Reproduce the records exactly, beginning with their first line and ending with the line that contains "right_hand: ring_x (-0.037", and output nothing more.

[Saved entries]
-- Opening Marker --

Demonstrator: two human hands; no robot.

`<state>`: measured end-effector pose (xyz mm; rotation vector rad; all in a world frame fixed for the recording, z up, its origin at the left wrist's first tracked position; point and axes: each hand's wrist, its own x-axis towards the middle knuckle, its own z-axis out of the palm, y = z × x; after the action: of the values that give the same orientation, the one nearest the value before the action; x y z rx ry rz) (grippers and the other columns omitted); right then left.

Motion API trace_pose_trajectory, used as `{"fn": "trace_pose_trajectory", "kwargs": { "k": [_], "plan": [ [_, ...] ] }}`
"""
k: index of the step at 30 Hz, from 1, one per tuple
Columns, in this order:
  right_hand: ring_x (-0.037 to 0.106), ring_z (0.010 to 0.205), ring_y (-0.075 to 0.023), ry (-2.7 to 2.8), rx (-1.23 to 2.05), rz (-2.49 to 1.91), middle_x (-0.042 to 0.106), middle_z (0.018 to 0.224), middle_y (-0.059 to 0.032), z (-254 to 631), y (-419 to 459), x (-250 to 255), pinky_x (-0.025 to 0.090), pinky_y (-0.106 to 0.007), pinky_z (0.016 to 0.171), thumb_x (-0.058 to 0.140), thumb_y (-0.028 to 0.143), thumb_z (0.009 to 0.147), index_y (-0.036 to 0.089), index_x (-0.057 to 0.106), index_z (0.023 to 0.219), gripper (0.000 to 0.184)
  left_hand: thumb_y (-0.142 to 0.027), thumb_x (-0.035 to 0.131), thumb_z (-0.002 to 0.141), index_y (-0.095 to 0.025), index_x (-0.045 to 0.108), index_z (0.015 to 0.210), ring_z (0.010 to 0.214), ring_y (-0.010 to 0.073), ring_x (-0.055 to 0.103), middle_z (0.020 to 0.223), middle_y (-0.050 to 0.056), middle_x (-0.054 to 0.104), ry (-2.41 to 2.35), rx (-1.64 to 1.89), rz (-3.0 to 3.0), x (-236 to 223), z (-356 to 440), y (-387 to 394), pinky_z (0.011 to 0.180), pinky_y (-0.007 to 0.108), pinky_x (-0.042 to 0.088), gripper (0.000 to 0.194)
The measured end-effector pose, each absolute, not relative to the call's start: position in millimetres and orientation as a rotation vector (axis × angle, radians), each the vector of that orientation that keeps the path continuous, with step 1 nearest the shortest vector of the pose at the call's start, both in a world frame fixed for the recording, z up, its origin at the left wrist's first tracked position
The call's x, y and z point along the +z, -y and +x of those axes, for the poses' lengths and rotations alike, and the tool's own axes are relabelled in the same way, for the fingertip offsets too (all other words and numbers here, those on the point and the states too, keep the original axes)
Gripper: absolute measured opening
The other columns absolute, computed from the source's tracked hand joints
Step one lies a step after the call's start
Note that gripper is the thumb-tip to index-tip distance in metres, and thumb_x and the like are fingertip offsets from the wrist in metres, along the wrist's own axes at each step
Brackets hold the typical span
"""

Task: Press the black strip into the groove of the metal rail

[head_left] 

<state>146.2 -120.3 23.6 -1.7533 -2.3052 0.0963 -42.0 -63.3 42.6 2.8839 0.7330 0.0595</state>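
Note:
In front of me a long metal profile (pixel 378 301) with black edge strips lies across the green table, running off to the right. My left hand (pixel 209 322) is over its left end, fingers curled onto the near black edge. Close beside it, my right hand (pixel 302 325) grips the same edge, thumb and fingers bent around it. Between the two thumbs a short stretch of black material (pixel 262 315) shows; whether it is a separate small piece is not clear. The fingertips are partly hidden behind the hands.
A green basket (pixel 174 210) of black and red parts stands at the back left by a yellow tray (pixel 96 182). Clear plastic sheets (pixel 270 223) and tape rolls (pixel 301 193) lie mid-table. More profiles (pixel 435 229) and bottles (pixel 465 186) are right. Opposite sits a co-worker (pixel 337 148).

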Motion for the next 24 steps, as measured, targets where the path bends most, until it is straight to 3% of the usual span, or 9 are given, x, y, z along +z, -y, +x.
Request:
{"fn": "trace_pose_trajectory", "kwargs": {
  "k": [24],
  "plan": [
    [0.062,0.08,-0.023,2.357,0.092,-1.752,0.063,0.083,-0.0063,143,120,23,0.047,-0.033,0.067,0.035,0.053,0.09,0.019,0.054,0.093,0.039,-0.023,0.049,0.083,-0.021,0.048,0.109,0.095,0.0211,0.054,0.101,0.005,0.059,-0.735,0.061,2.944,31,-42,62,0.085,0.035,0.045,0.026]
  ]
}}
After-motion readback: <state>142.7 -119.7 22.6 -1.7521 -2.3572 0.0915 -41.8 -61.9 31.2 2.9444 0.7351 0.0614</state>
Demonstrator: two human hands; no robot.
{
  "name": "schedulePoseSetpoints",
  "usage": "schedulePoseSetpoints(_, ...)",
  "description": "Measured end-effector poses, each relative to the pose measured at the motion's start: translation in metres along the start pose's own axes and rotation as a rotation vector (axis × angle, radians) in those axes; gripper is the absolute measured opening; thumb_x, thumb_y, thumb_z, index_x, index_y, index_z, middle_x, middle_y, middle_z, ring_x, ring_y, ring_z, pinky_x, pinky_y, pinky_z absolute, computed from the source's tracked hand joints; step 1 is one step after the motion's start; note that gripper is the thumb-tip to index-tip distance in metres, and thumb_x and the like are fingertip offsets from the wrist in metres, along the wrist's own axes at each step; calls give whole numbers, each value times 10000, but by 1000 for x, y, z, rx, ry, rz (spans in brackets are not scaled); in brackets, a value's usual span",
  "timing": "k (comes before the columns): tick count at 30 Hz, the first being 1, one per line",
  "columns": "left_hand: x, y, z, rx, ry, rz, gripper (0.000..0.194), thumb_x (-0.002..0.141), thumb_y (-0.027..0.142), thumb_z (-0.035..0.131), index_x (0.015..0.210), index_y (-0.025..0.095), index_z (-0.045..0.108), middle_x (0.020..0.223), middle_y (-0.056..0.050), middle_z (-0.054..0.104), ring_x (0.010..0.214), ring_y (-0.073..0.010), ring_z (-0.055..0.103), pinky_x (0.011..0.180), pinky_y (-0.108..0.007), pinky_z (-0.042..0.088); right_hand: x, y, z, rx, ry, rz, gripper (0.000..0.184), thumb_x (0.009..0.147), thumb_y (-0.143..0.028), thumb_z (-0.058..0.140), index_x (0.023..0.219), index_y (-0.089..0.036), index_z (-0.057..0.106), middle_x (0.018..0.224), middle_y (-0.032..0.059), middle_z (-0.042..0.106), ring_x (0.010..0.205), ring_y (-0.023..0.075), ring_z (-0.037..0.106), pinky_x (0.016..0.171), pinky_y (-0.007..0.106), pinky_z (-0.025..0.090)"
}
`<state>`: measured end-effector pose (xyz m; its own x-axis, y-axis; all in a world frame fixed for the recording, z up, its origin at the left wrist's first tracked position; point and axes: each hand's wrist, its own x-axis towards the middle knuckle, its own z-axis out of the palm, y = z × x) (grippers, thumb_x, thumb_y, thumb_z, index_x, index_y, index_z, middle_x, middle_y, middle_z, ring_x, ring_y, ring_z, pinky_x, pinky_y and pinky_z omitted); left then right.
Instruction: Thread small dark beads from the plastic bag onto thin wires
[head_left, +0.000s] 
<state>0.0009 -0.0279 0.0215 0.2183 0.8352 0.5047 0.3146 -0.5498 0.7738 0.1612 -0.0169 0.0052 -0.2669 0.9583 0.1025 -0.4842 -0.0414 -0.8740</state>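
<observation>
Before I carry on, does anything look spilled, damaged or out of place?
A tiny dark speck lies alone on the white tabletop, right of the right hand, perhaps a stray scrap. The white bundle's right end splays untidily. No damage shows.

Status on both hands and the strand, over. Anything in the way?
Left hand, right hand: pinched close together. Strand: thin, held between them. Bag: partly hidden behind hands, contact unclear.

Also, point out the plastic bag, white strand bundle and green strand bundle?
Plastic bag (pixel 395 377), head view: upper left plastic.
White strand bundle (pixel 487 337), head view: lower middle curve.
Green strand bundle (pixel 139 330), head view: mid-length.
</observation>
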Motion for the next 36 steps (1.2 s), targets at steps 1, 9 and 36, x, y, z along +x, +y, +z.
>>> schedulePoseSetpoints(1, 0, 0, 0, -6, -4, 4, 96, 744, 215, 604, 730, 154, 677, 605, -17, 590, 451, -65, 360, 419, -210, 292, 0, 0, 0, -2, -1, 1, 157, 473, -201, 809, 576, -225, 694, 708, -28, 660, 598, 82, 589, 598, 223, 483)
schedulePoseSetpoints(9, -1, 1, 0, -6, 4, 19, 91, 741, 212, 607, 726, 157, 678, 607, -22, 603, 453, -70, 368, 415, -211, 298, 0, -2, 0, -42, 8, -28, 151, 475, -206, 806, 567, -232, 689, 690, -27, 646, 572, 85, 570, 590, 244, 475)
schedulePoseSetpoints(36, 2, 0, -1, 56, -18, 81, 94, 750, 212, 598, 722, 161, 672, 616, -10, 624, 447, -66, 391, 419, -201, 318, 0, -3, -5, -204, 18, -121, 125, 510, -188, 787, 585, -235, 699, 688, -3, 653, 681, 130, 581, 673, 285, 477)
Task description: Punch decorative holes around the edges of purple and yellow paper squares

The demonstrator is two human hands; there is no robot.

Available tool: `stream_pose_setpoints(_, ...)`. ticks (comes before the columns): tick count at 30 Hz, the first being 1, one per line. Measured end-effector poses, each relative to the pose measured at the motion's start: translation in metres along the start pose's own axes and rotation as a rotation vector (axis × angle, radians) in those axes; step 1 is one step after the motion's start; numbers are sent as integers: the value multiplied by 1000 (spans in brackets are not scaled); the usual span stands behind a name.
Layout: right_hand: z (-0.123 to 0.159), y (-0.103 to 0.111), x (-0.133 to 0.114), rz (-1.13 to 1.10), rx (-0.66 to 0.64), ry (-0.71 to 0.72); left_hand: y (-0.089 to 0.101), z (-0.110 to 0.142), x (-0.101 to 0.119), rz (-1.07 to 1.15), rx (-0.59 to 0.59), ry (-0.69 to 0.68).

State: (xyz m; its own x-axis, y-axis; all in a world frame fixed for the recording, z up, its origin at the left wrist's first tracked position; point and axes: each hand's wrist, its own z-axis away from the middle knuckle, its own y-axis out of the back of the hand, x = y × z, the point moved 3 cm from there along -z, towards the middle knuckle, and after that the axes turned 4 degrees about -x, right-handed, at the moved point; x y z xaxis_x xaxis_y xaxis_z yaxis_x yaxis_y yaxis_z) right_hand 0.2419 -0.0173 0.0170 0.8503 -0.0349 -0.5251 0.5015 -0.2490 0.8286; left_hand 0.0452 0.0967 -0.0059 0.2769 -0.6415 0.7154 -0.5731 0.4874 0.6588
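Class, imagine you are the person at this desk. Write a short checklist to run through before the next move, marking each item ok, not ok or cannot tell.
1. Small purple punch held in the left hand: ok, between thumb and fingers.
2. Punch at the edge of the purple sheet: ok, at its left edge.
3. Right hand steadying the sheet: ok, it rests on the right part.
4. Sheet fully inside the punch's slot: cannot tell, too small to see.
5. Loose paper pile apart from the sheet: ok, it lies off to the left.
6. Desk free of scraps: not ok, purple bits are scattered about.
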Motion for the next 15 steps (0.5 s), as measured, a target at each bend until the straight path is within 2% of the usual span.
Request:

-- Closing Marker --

* _Your solution_
Demonstrator: two human hands; no robot.

`<state>`: measured end-effector pose (xyz mm; rotation vector rad; all in a world frame fixed for the recording, z up, its origin at the left wrist's first tracked position; point and axes: each hand's wrist, its own x-axis towards the middle knuckle, its own z-axis out of the palm, y = z × x; after the action: of the values that give the same orientation, the one nearest the value before the action; x y z rx ry rz) (grippers and the other columns omitted); right then left.

Motion API trace_pose_trajectory, used as `{"fn": "trace_pose_trajectory", "kwargs": { "k": [_], "plan": [ [_, ...] ] }}`
"""
k: index of the step at 30 Hz, from 1, one per tuple
Columns, in this order:
  right_hand: ring_x (-0.037 to 0.106), ring_z (0.010 to 0.205), ring_y (-0.075 to 0.023), ry (-2.7 to 2.8), rx (-1.23 to 2.05), rz (-2.49 to 1.91), middle_x (-0.042 to 0.106), middle_z (0.018 to 0.224), middle_y (-0.059 to 0.032), z (-254 to 631), y (-419 to 459), x (-250 to 255), pinky_x (-0.025 to 0.090), pinky_y (-0.106 to 0.007), pinky_z (0.016 to 0.171), thumb_x (-0.058 to 0.140), thumb_y (-0.028 to 0.143), thumb_z (0.009 to 0.147), index_y (-0.036 to 0.089), index_x (-0.057 to 0.106), index_z (0.023 to 0.219), gripper (0.000 to 0.184)

The exercise has been carried out in full.